J’ai eu l’occasion à plusieurs reprises d’exposer les raisons institutionnelles pour lesquelles tout en reconnaissant le surplus démocratique de l’élection du Président de la République au suffrage universel, je préférais pour ma part, plutôt que l’actuel scrutin uninominal à deux tours qui crée une bipolarisation de la France et empêche l’expression populaire de s’exprimer dans toute sa complexité et sa diversité, le scrutin uninominal à un tour, reprenant la tradition initiale de la monarchie élective - où le roi n’était que le primus inter pares - et élisant un président arbitre (comme en Allemagne, en Autriche ou en Italie…) équivalent républicain des souverains d’autres États européens (comme en Angleterre, en Belgique, en Espagne, aux Pays-Bas ou au Danemark...), par principe au-dessus des partis, qui serait, au long d’un septennat, particulièrement utile au pays, notamment en temps de crise, aux côtés d’un premier ministre ou d’un chancelier, chef d’une majorité législative, par définition plus brève - pourquoi pas à mi-mandat - conduisant la politique de la nation sous contrôle du Parlement.

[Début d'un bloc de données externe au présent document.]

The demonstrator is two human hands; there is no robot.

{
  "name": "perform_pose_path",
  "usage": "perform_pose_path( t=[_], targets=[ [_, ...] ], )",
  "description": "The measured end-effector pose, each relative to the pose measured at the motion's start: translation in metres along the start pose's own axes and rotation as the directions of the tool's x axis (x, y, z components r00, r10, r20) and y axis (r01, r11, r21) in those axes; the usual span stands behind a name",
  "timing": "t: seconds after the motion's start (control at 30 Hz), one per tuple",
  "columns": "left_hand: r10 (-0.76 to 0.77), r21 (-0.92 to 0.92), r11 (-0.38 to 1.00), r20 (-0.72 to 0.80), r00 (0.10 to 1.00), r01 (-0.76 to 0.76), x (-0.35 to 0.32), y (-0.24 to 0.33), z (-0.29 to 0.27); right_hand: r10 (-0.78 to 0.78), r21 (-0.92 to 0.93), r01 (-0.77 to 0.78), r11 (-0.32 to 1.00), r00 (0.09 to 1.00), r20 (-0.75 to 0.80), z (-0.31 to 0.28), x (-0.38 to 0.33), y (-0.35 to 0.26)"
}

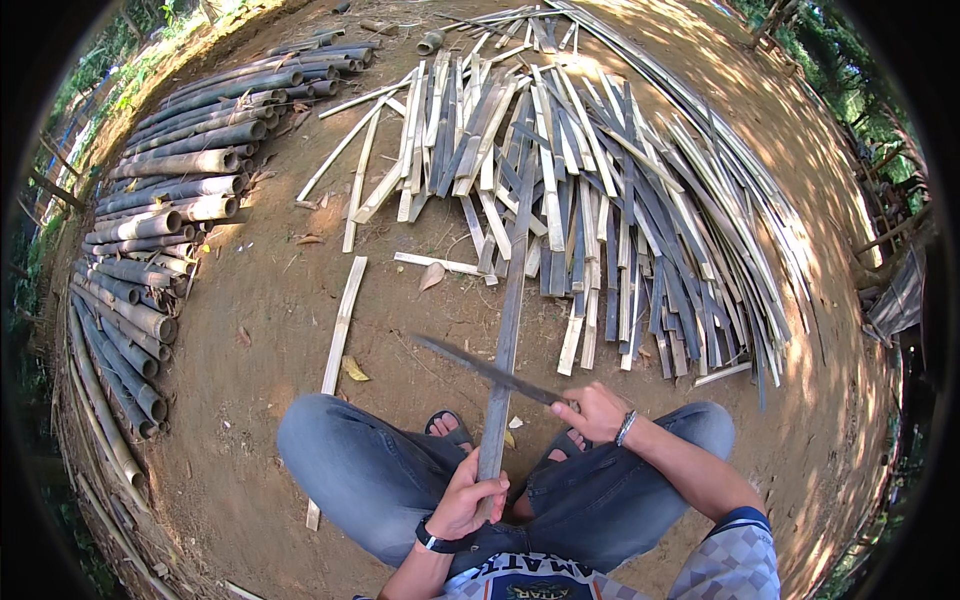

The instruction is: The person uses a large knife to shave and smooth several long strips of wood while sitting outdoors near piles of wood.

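My left hand [468, 500] is closed round the near end of a long dark bamboo strip [512, 300], which points away from me toward the pile. In my right hand [596, 411] is the handle of a machete [470, 363], its long dark blade pointing left and crossing over the strip. Whether the blade touches the strip I cannot tell. Beyond the strip's far end lies a big heap of split bamboo strips [590, 240], some dark-faced and some pale. My crossed legs lie on both sides of the strip.
Whole bamboo poles [180, 190] are stacked along the left side. A pale bamboo strip [345, 320] lies on the dirt ground [250, 350], passing under my left knee. Longer strips [770, 220] fan out at the right of the heap. A yellow leaf [354, 369] rests near my left knee.
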State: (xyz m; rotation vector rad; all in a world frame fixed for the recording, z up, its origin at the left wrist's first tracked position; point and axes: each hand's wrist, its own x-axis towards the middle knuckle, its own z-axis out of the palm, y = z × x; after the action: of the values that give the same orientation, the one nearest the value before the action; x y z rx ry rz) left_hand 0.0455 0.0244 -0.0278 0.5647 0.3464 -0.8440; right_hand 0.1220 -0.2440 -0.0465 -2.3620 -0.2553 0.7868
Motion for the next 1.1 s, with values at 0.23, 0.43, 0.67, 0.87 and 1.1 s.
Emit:
perform_pose_path(
  t=[0.23,0.43,0.67,0.87,1.1],
  targets=[
    [0.001,-0.008,1.000,0.031,1.000,-0.001,-0.005,-0.004,0.000,-0.006,-0.042,0.002,0.999,0.996,-0.089,-0.008,0.006,0.000],
    [-0.045,-0.240,0.969,0.080,0.996,0.063,-0.036,0.005,0.003,-0.329,-0.229,0.321,0.919,0.944,0.004,0.006,-0.031,-0.025],
    [-0.056,-0.454,0.886,0.098,0.994,0.094,-0.071,-0.004,0.005,-0.129,0.159,0.113,0.981,0.987,0.096,0.007,-0.014,-0.025],
    [0.037,-0.800,0.554,0.299,0.954,0.229,-0.058,-0.025,-0.007,-0.123,-0.024,0.128,0.992,0.981,0.150,0.004,0.002,-0.037],
    [0.040,-0.799,0.550,0.315,0.948,0.243,-0.053,-0.032,-0.008,-0.035,-0.077,0.047,0.996,0.989,0.147,-0.006,0.006,-0.045]
  ],
)
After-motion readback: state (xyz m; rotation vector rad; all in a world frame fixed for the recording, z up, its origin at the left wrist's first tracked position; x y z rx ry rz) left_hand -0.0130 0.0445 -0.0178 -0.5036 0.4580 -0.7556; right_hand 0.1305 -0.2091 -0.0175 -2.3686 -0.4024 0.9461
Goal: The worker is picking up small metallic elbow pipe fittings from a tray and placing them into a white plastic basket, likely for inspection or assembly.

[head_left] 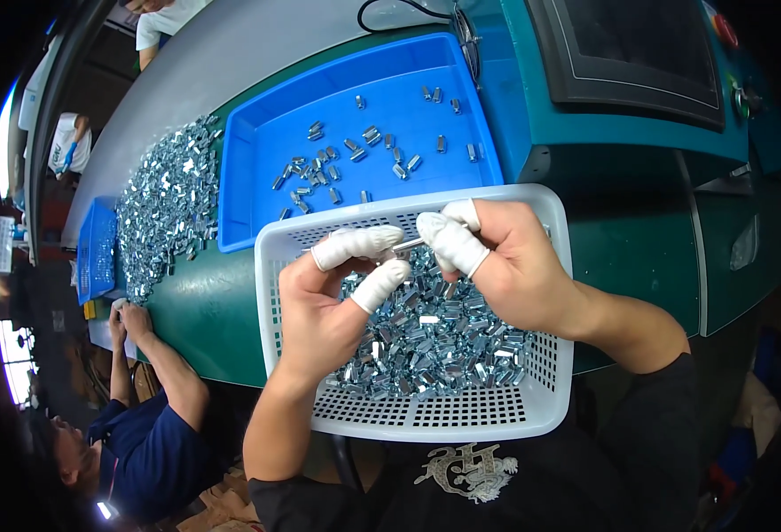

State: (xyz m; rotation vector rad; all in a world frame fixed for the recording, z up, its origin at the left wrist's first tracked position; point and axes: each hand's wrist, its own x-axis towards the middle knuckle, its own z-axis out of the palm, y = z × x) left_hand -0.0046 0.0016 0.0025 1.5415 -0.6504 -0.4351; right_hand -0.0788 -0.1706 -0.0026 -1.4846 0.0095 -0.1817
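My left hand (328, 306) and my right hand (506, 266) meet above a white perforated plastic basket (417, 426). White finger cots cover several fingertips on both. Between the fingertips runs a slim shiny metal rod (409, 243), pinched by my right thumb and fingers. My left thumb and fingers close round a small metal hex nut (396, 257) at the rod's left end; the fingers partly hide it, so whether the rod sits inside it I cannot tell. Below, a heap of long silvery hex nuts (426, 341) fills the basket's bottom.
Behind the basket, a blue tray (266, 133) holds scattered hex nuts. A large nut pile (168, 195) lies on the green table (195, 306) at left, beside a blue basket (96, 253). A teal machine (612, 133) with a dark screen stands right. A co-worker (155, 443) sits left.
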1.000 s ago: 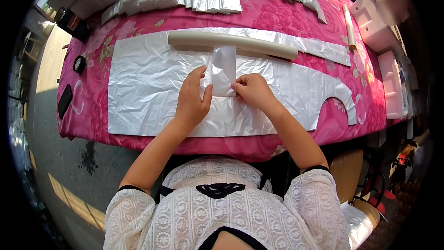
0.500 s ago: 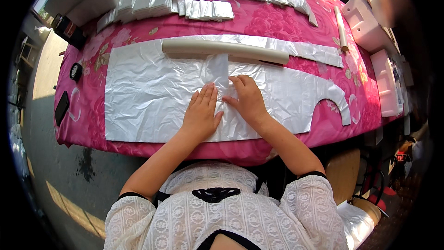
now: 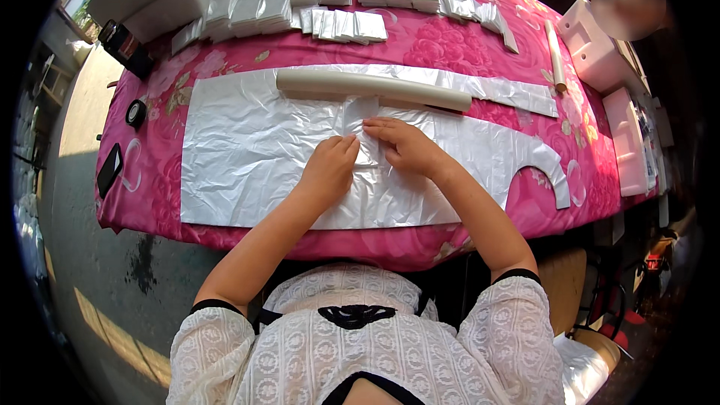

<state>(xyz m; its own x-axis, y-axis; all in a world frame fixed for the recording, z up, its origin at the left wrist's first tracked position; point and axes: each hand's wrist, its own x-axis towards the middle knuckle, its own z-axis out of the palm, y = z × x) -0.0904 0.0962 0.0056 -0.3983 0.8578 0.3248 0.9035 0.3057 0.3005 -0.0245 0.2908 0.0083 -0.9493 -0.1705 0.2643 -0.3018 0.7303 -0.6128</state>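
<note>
Touching the folded strip (image 3: 362, 114), atop the sheet (image 3: 240, 157) on the worktop (image 3: 442, 45), with left hand (image 3: 328, 170) and right hand (image 3: 407, 148); cannot tell fingers (image 3: 379, 126) clenched from released. At right, foam box (image 3: 626, 157), contents hard to make out. At far left, dark jar (image 3: 124, 46), contents unclear; beyond, white boxes (image 3: 161, 0), cut off above.

A sheet (image 3: 247, 172) lies on the near side of the table (image 3: 450, 37); a tube (image 3: 375, 88) rests across the sheet's far part; a strip (image 3: 358, 112) lies just near of the tube, left hand (image 3: 330, 169) and right hand (image 3: 407, 148) over it; phone (image 3: 109, 169) and tape (image 3: 136, 113) lie at the left edge, bottle (image 3: 124, 48) farther; packets (image 3: 261, 13) line the far side; second tube (image 3: 556, 56) and foam box (image 3: 592, 49), far right.
</note>
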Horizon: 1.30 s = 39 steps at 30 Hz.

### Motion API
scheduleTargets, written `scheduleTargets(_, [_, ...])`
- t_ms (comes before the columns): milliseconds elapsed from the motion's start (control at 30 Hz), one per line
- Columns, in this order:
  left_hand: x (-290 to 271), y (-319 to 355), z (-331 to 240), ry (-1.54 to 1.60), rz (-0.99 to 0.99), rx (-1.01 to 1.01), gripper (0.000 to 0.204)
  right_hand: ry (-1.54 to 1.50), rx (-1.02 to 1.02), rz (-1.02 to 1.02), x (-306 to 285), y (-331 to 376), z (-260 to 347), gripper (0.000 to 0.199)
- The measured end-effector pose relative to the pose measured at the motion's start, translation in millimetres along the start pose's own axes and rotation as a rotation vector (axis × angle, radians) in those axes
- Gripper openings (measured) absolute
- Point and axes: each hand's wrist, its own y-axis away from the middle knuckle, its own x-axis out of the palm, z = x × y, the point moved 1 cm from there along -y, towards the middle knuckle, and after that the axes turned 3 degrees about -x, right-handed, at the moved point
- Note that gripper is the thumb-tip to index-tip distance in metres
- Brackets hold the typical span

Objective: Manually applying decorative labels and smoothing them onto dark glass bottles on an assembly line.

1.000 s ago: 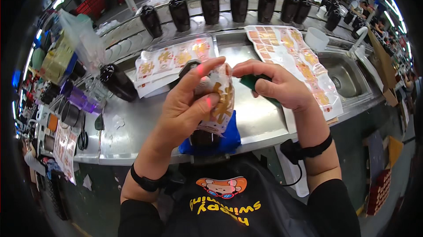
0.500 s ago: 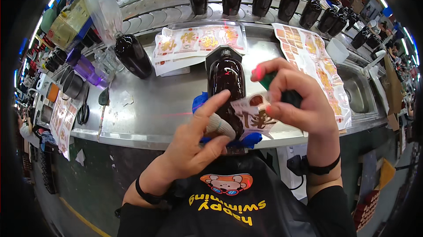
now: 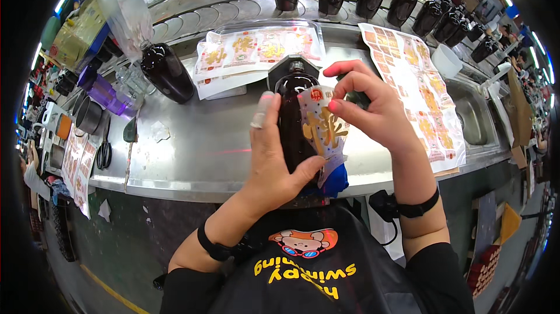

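Note:
A dark, glossy bottle (image 3: pixel 290 133) lies on the bench before me with its neck pointing away, propped on a black angular holder (image 3: pixel 274 76). My left hand (image 3: pixel 271 156) rests along its left side, fingers stretched out, one fingertip wrapped in pale tape. The left thumb touches the lower part of a clear label (image 3: pixel 328 127) with gold lettering and a red mark, which lies over the bottle's right side. With thumb and forefinger my right hand (image 3: pixel 364 101) pinches that label's upper right edge. A dark green piece (image 3: pixel 360 99) shows in the right palm, partly hidden.
Label sheets (image 3: pixel 256 51) lie behind the bottle, and a long one (image 3: pixel 423 92) lies to the right. Another dark bottle (image 3: pixel 167 73) stands at left. Several bottles line the conveyor (image 3: pixel 233 11). Scissors (image 3: pixel 104 152), a purple jug (image 3: pixel 108 92) and a sink (image 3: pixel 473 118) flank the bench.
The label has come over the bottle's front, turned more upright. My left hand has moved up along the bottle's left side, its fingers straightened. The right hand has shifted slightly left.

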Motion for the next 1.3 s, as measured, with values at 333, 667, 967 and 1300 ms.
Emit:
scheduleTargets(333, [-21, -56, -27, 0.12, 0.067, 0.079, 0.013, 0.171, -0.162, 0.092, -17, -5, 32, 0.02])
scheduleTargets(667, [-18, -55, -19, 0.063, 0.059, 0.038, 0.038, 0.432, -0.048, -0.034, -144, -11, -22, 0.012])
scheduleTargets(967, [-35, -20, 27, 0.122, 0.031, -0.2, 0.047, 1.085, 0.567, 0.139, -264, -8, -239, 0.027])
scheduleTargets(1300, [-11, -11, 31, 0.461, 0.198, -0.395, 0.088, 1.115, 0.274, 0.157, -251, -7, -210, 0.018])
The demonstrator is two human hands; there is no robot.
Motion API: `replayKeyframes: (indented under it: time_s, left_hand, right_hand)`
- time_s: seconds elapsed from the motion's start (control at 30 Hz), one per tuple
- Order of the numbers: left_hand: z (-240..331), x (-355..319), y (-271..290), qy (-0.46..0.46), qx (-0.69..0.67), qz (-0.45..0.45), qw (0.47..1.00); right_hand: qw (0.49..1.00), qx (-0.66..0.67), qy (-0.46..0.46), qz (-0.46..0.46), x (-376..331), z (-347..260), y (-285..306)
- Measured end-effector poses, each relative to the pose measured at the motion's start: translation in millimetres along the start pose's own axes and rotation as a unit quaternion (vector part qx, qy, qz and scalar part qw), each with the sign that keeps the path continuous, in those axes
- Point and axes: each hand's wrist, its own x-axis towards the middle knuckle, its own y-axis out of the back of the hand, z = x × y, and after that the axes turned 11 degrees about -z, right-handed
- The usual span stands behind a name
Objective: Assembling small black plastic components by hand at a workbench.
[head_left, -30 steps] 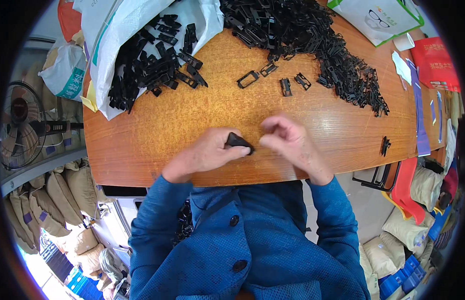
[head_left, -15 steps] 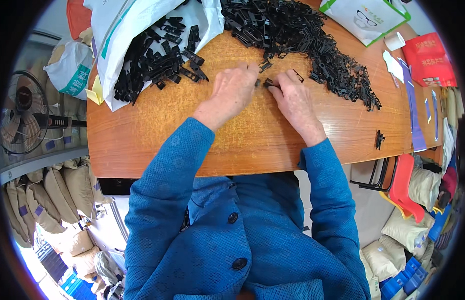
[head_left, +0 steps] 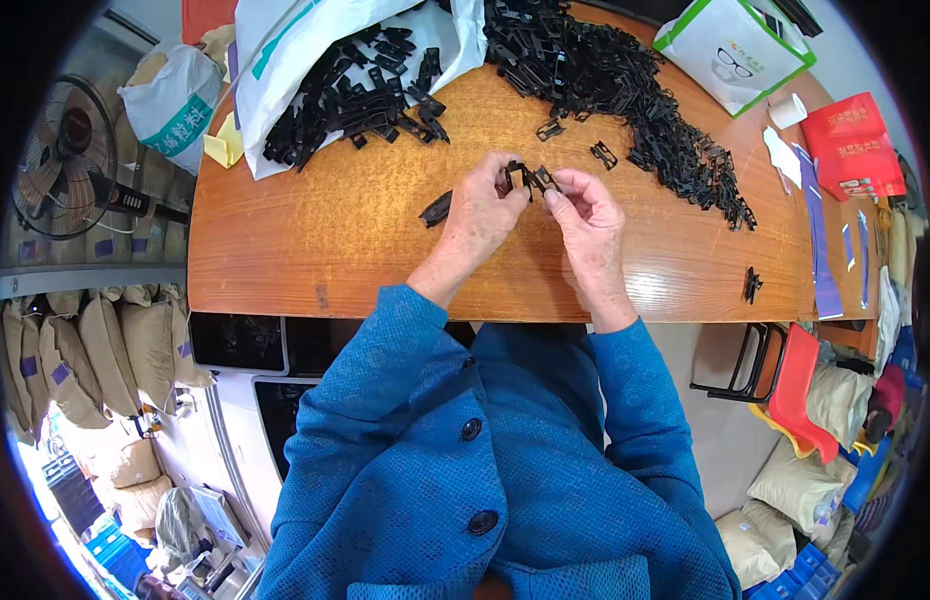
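Observation:
My left hand (head_left: 478,208) and my right hand (head_left: 591,217) meet above the wooden table (head_left: 325,240). Pinched in the left fingers is a black plastic clip (head_left: 518,178), partly hidden by them. The right thumb and fingers grip another small black frame-like clip piece (head_left: 547,182), close against the first; whether the two are joined, I cannot tell. Beside my left wrist lies a dark elongated clip (head_left: 437,209). Beyond the hands, a loose black piece (head_left: 604,155) and another small one (head_left: 551,130) rest on the tabletop.
A big heap of black pieces (head_left: 625,90) spreads over the far right. At far left, a white sack (head_left: 305,60) spills black clips (head_left: 355,100). A white-green bag (head_left: 730,55), red packages (head_left: 853,150) and one stray clip (head_left: 752,285) are to the right. A fan (head_left: 70,160) stands left.
Both hands have come nearer to me and closer together, with black pieces now held between them. A dark clip now shows beside my left wrist. The whole view has shifted slightly.

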Motion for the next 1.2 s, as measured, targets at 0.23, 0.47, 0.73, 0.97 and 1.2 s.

Mais président-chef de l’exécutif(voire hyper président ) ou présidentarbitre flanqué d’un véritable chef du Gouvernement, il faut tout de même que l’action politique soit conduite par un « chef » ce qui est dans l’ordre ontologique des choses car les puissants individualismes qui s’opposent ne peuvent s’accorder sur des compromis acceptables que si quelqu’un propose un cap confirmé par le peuple, ultime détenteur de la souveraineté, puis tient fermement la barre pour que les coups de butoirs donnés à hue et à dia par les uns et les autres ne transforment le sillage du navire en un ridicule mouvement brownien !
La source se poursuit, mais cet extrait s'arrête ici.